Dalibor Matijević in seinem "Robin Food"-Supermarkt.

Foto: Srdjan Zivulovic

Wie wird man als ehemaliger Basketballprofi und Maschinenbaustudent zum Sozialunternehmer? Danach gefragt, erzählt Dalibor Matijević, im slowenischen Celje geboren und aufgewachsen, schmunzelnd von seiner bosnischen Verwandtschaft: Auch wenn sie sonst nicht viel hatte, war ihr immer wichtig, dass genug Essen auf dem Tisch stand – "eigentlich immer mehr als nötig". Das Nachdenken über überschüssige Nahrungsmittel, im Kleinen wie im Großen, in der Familie wie auf Industrieebene, hat Matijević auf die Idee für sein mittlerweile erfolgreiches Start-up Food+X gebracht.

Start-up-Neuling war er da längst nicht mehr: Er stand bei nicht weniger als sieben Gründungen, als er mit Food+X Aufsehen erregte. Mit der digitalen Plattform, die auf der Blockchaintechnologie beruht, will Dalibor Matijević gegen die Verschwendung von Lebensmitteln kämpfen.

Der Kreislauf der Lebensmittel

Derzeit landen weltweit jedes Jahr beachtliche 1,3 Milliarden Tonnen Lebensmittel im Müll: unverdorbene, genießbare Lebensmittel, die aus unterschiedlichen Gründen nie den Endverbraucher erreichen. "Ich habe lange gebraucht, bis ich begriffen habe, wie der Kreislauf im Lebensmittelverkauf funktioniert und wie es dazu kommt, dass Lebensmittel vernichtet werden", erinnert sich Matijević. Er fand heraus, dass die meisten Supermärkte keine Lebensmittel kaufen wollen, wenn sie ein Drittel ihrer Haltbarkeitsdauer bereits hinter sich haben. Das Risiko, sie nicht mehr rechtzeitig verkaufen zu können, sei den Märkten einfach zu groß, sagt Matijević. Dieser Umstand wurde ihm bewusst, als er im Jahr 2015 vom größten slowenischen Logistikanbieter engagiert wurde, um für ihn eine IT-Lösung zu entwickeln. Schnell entstand die Idee für seine Plattform Food+X.
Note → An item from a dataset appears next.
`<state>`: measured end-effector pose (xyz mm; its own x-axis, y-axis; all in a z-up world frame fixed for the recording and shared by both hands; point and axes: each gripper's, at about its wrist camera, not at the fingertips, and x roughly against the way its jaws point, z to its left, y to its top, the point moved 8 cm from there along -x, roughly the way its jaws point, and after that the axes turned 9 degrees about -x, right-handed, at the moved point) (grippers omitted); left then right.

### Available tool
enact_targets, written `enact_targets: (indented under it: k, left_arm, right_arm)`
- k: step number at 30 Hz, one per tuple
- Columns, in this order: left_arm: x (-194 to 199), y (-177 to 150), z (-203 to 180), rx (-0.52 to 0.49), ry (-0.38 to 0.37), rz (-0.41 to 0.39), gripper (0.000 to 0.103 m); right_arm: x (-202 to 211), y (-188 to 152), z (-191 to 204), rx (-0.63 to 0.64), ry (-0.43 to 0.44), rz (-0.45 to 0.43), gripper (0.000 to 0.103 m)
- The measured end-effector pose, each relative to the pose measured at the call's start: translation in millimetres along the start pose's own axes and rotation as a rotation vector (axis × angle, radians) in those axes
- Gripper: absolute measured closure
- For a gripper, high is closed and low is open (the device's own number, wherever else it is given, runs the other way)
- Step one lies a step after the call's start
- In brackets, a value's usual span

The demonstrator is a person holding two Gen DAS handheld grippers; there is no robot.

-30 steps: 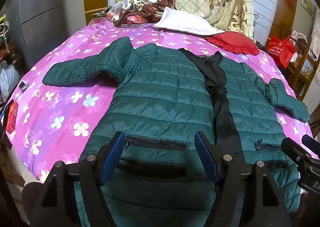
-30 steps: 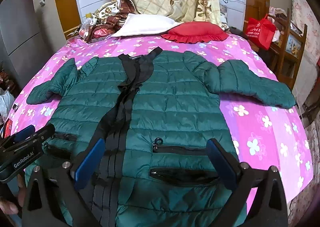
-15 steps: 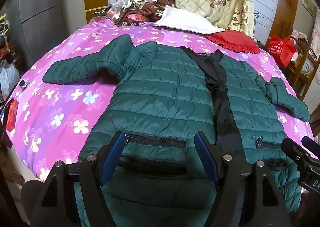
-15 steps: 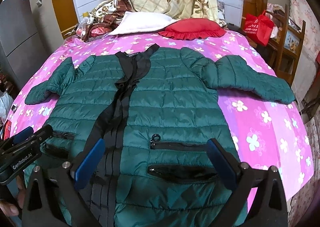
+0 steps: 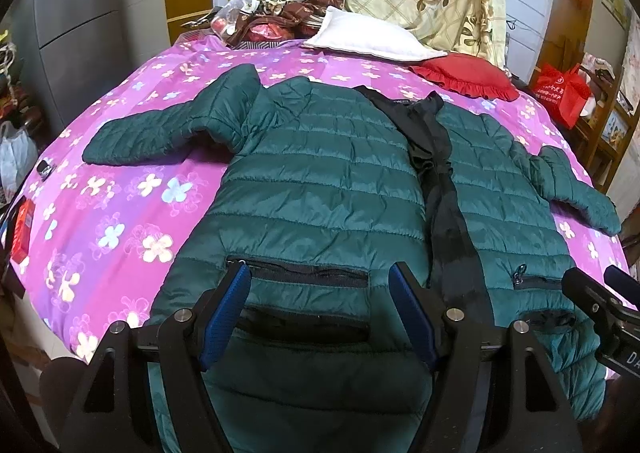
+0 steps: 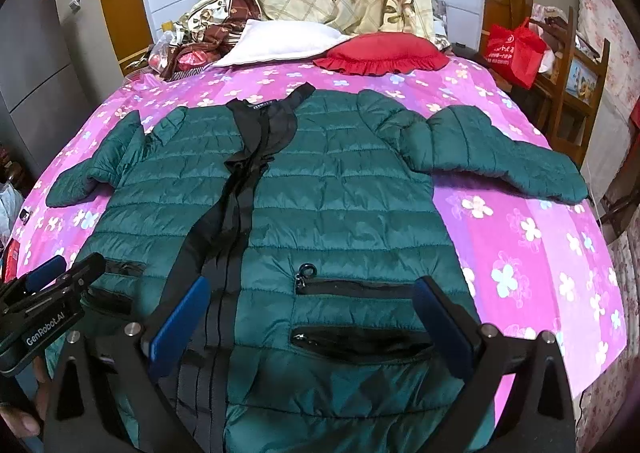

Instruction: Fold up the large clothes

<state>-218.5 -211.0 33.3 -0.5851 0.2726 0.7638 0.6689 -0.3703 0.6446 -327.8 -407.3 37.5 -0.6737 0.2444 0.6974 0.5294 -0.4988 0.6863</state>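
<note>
Hovering over the hem, we hold left gripper [image 5: 320, 293] and right gripper [image 6: 312, 313] wide open, empty; the green jacket [image 5: 320, 189] stretches lengthwise away, collar farthest.

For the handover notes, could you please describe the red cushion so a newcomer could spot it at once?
Start at the bed with the pink flowered sheet, where a green quilted puffer jacket lies spread. Beyond the jacket's collar, at the head, sits the red ruffle-edged cushion, beside a plain white pillow; only it has a frilled rim.
</note>
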Motion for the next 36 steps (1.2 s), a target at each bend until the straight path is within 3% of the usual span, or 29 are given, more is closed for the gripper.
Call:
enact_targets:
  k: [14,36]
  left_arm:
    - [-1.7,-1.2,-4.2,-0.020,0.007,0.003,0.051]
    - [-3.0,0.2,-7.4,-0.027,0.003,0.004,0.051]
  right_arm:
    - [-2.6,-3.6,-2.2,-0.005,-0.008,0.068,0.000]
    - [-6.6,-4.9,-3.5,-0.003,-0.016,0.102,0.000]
Das Konzept ist einfach: Lebensmittelproduzenten oder Großhändler bieten ihre Ware, die sie am konventionellen Markt nicht unterbringen, interessierten Supermärkten, humanitären Vereinen oder Restaurants billig oder kostenlos an. "Man muss sich nur per App als Verkäufer oder Käufer registrieren und mit der anderen Seite verbinden", erklärt Matijević. "Das ist alles." Die Lebensmittel können auch via Plattform gespendet werden – das sei billiger, als die Waren zu vernichten.

"Gutes Essen für alle"

Die Plattform hat derzeit ausschließlich europäische Kunden, Produzenten und Händler aus Irland, Österreich, den Niederlanden. Doch Matijević verhandelt auch mit Unternehmen aus dem Balkanraum: "Hier gibt es großen Bedarf an günstigen Lebensmitteln in hoher Qualität", sagt der Gründer. Und wird persönlich: Seine Kindheit "in einer nicht besonders wohlhabenden Familie" in Bosnien, die wirtschaftliche Situation im Land – das habe ihn dazu motiviert, in seinen Projekten immer den sozialen Kern zu suchen.
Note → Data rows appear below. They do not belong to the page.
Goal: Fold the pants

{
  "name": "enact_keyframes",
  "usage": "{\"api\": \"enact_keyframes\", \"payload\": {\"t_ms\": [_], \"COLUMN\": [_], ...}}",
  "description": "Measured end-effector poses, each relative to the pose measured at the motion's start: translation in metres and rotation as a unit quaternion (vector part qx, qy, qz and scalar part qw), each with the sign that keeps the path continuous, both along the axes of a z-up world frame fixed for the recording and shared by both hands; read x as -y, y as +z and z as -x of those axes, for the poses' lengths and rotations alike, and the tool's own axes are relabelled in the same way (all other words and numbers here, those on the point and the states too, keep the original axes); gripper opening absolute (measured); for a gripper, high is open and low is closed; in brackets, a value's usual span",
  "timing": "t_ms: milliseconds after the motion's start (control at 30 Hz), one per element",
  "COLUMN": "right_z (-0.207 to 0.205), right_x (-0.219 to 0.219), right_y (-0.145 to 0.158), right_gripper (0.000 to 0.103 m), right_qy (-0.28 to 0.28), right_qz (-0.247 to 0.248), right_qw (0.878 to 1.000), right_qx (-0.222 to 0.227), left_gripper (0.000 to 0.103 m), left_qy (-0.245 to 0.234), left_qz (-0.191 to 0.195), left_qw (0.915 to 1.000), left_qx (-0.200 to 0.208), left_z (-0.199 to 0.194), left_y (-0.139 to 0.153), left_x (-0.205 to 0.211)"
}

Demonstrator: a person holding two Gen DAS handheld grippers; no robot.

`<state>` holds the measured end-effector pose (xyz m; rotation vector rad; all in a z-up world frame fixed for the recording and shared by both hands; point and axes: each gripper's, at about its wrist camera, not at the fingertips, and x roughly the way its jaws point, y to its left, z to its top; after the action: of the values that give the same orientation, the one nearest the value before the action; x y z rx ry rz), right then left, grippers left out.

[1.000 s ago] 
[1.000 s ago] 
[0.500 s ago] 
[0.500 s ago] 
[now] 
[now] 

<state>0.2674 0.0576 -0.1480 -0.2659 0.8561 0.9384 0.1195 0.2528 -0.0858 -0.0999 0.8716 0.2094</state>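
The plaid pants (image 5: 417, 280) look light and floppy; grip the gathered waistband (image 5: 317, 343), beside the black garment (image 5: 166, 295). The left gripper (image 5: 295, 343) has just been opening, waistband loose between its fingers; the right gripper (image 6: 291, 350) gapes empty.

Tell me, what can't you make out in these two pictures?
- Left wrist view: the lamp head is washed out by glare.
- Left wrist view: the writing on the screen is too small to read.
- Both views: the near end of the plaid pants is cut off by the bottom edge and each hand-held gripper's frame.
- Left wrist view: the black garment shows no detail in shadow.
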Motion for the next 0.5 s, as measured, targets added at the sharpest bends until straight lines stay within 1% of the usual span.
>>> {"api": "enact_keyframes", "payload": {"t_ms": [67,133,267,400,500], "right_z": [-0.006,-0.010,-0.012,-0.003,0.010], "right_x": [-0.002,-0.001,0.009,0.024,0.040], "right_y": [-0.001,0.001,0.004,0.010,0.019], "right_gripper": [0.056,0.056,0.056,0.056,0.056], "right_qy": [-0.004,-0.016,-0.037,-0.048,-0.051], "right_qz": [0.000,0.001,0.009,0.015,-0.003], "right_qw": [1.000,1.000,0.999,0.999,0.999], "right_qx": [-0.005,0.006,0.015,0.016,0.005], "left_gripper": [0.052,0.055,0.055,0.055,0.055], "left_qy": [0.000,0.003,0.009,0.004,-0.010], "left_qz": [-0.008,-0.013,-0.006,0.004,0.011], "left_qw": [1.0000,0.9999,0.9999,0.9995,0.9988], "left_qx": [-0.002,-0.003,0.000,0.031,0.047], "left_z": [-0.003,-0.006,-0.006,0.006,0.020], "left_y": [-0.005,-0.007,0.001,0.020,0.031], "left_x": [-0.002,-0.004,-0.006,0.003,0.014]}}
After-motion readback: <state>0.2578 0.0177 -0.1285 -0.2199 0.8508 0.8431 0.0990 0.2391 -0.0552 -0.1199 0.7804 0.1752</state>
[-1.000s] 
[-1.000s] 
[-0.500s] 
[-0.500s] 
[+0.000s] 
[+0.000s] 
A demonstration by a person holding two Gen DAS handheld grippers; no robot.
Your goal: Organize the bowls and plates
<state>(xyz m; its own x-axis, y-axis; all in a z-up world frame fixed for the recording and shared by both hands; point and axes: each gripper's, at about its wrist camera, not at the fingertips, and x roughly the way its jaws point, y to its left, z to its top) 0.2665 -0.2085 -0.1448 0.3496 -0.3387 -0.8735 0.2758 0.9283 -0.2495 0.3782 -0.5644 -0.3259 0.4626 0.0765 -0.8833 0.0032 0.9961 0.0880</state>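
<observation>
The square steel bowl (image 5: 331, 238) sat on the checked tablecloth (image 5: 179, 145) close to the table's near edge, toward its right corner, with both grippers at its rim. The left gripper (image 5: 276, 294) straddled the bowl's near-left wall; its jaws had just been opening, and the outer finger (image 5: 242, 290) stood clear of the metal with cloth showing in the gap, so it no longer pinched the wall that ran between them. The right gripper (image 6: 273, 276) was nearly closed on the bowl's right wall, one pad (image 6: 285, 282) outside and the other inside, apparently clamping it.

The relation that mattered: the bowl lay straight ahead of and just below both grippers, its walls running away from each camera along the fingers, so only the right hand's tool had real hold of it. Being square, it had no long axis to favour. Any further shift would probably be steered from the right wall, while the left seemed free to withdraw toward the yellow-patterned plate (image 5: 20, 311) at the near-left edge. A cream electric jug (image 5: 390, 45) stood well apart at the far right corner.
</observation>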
Mit Food+X ist Dalibor Matijević deswegen selbst zum Verkäufer geworden: Unter dem Label Robin Food will er in Slowenien ein neues Konzept für einen Supermarkt etablieren, der wie ein Outlet funktioniert. So, wie in Bekleidungsoutlets die Mode der vergangenen Saison günstig angeboten wird, will er in den Robin-Food-Shops Lebensmittel verkaufen, die es wegen nahenden Ablaufdatums oder Produktionsüberschüssen nicht in die Regale normaler Supermärkte schaffen. Derzeit gibt es in Maribor und Ljubljana jeweils eine Filiale von Robin Food.

Anfänglich unterstützte ihn das Sozialamt, damit er die Waren an Bedürftige noch günstiger verkaufen konnte. Seine Märkte stehen aber allen offen: "Ich will Bewusstsein dafür schaffen, dass Nachhaltigkeit wichtig ist und dass jeder mit seinem Kaufverhalten etwas dafür tun kann."

Liebling der Medien

Dass die Medien in Slowenien und anderen ehemaligen jugoslawischen Staaten regelrecht nach guten Nachrichten und positiven Entwicklungen gieren, kam Dalibor Matijević zupass: Sie feiern den jungen Unternehmer als den Robin Hood der Nahrungsmittelbranche. Matijević freut sich über jeden Anruf der Presse und über jeden öffentlichen Auftritt. Denn in der Region sei das Thema Nachhaltigkeit "schwierig zu etablieren". Obwohl Slowenien viel mit Mitteleuropa gemein habe, brauche es hier noch deutlich mehr Bewusstsein für den Wert einer nachhaltigen Lebensweise, sagt er. Dieses Bewusstsein zu erzeugen sei sein eigentliches Ziel, betont er: genug Lebensmittel für alle – ohne dass Genießbares verschwendet oder gar vernichtet wird. (Olivera Stajić, 2.4.2019)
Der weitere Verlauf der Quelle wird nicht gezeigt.